The other area of Disney's business to watch is the company's new segment: DTCI. Constituting revenue from the company's ESPN+ streaming service, Disney's 30% interest in Hulu, and Disney- and ESPN-branded international television networks and channels, the segment includes some of Disney's most-important long-term growth opportunities. The segment's quarterly revenue was $825 million in the fourth quarter of fiscal 2018, down $2 million sequentially. Will revenue in the segment pick up in fiscal Q1 as the company's 2018-launched ESPN+ service gains traction?


Customer service software provider Zendesk saw its stock price soar in 2018, rising about 72%. And shares have risen an additional 18% in 2019. With such strong performance from the stock recently, investors will be looking for the company's sharp business growth to persist in Q4.

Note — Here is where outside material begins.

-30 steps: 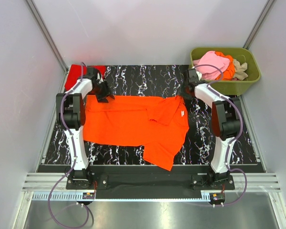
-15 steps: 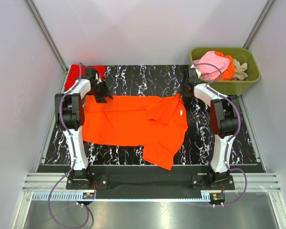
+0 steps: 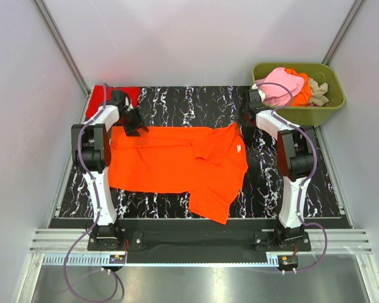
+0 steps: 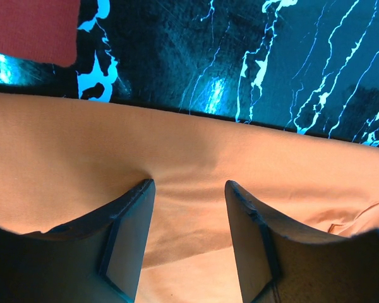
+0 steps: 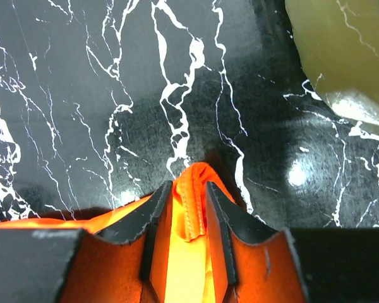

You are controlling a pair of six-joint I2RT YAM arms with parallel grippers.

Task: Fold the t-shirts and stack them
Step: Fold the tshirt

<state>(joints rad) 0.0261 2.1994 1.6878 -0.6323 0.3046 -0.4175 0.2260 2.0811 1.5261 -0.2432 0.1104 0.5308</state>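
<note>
Black marbled tabletop (image 3: 189,101) carries an orange shirt (image 3: 164,161) spread between two arms. Over the last second its far right corner has risen and slid slightly left, so the far hem looks straighter, ready for folding. Right gripper (image 5: 188,186) pinches that corner. Left gripper (image 4: 189,183), fingers spread, rests on the cloth just inside the hem, near a red shirt (image 3: 100,96).
</note>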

That's why investors will want to pay close attention to the company's revenue growth when Zendesk reports fourth-quarter results. Worse-than-expected revenue growth could mean investors are overestimating the company's long-term growth prospects.

For its fourth quarter, management said it expects revenue between $164 million and $166 million, representing 33% to 35% year-over-year growth. 


Revenue growth will also be an important metric for Twitter's results. Revenue growth has been accelerating recently, with third-quarter revenue rising 29% year over year -- up from 24% growth in the second quarter of 2018. While investors should expect more strong growth from Twitter in Q4, growth will likely be more moderate. Analysts, on average, expect this growth to decelerate in Q4 to a growth rate of about 19%. 

Another key metric for Twitter investors to watch is the company's year-over-year growth in daily active users.

"[G]rowing daily active usage on the platform is critical to our long-term success, it's the lifeblood of the company," said Twitter CFO Ned Segal in the company's most recent earnings call. 

Twitter's daily active users rose 9% year over year in Q3 -- a slight deceleration from 11% growth in the prior quarter. When asked during the company's third-quarter earnings call whether this deceleration was likely to continue, Segal didn't give a direct answer but did say the company remains focused on growing daily active users.